◆ PROVIDED DATA
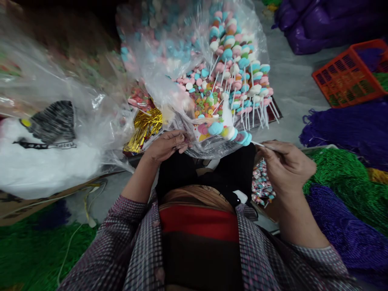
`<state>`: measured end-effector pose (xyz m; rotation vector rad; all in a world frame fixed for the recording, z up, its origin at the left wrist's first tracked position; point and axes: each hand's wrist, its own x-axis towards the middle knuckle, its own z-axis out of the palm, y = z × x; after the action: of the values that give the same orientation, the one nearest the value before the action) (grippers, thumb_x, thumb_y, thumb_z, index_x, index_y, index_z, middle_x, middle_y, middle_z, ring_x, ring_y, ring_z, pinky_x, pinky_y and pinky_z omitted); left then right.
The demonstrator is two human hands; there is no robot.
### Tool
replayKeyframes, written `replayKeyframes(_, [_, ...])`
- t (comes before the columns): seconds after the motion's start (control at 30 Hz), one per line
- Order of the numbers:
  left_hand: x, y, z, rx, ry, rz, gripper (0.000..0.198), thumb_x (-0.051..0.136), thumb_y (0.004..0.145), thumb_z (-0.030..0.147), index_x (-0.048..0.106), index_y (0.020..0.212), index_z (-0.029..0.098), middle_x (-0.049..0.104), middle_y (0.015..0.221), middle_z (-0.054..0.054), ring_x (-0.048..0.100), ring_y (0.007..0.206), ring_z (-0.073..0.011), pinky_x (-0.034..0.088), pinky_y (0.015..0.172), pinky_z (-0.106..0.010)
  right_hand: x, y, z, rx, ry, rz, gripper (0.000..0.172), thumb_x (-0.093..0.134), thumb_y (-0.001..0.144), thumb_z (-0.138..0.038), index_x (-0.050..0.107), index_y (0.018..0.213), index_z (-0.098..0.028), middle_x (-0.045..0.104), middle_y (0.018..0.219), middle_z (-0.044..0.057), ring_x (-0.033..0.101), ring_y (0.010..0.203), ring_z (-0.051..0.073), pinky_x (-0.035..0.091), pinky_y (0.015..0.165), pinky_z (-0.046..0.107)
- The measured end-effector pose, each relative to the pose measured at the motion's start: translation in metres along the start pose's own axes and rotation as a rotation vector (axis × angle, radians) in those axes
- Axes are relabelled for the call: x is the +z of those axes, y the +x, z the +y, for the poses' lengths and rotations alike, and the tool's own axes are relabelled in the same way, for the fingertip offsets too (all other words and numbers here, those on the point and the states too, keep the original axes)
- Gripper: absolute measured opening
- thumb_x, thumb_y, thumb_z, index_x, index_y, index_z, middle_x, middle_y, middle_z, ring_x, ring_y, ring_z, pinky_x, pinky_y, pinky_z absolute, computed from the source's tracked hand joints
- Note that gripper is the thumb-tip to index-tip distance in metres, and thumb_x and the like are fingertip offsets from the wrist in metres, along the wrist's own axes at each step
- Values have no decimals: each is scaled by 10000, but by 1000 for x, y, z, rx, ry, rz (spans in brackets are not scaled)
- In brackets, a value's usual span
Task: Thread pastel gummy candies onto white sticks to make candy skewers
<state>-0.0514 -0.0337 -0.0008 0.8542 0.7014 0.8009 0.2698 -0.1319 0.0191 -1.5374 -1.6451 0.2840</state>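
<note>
My right hand (pixel 286 165) pinches the white stick of a candy skewer (pixel 232 133), which points left and carries blue, white, yellow and purplish pieces. Curled fingers close my left hand (pixel 169 147) at the edge of a clear plastic bag; something small and dark reddish shows at the fingertips, too blurred to name. Between and beyond the hands lie loose ring gummies (pixel 204 101) and pink, white and blue marshmallows (pixel 194 79). Finished-looking candy skewers (pixel 242 81) are piled at the right of them, sticks toward me. Gold tinsel strips (pixel 147 123) lie just past my left hand.
A white plastic bag (pixel 45 161) takes up the left side. At the right are an orange basket (pixel 336 79), purple strands (pixel 345 125) and green bead strings (pixel 342 173). Wrapped candies (pixel 261 182) sit in a container below my right hand. A cable (pixel 71 246) runs at lower left.
</note>
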Motion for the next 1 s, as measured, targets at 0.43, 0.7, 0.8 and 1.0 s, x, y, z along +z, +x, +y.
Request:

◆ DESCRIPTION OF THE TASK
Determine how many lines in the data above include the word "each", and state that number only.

◆ RESPONSE
4